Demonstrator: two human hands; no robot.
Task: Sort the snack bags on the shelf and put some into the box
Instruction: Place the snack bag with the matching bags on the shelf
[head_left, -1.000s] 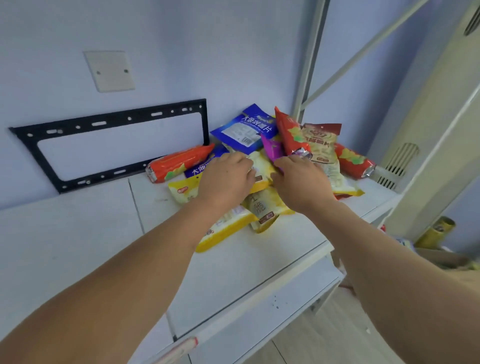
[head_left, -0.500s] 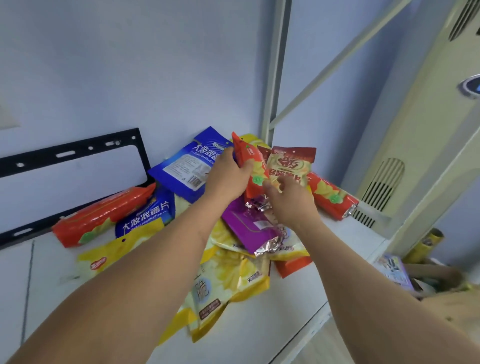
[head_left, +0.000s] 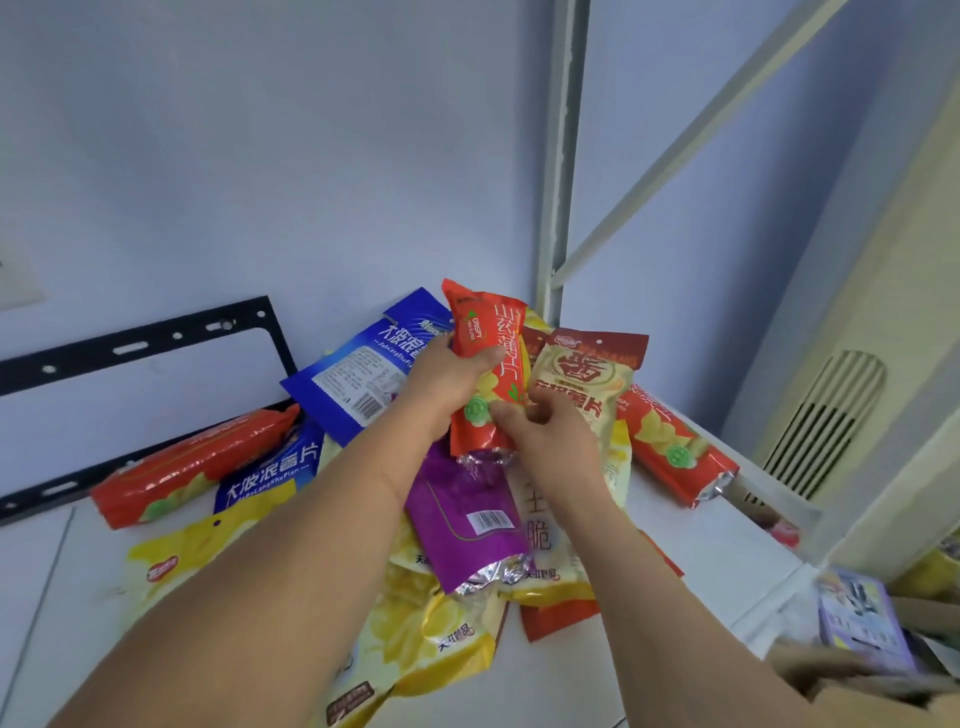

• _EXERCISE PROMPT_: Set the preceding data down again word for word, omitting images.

• _EXPECTED ANSWER_:
Demonstrator: two human hands; no robot.
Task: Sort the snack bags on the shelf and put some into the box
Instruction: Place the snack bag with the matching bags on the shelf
[head_left, -1.000s] 
[head_left, -0.500s] 
[head_left, +0.000s] 

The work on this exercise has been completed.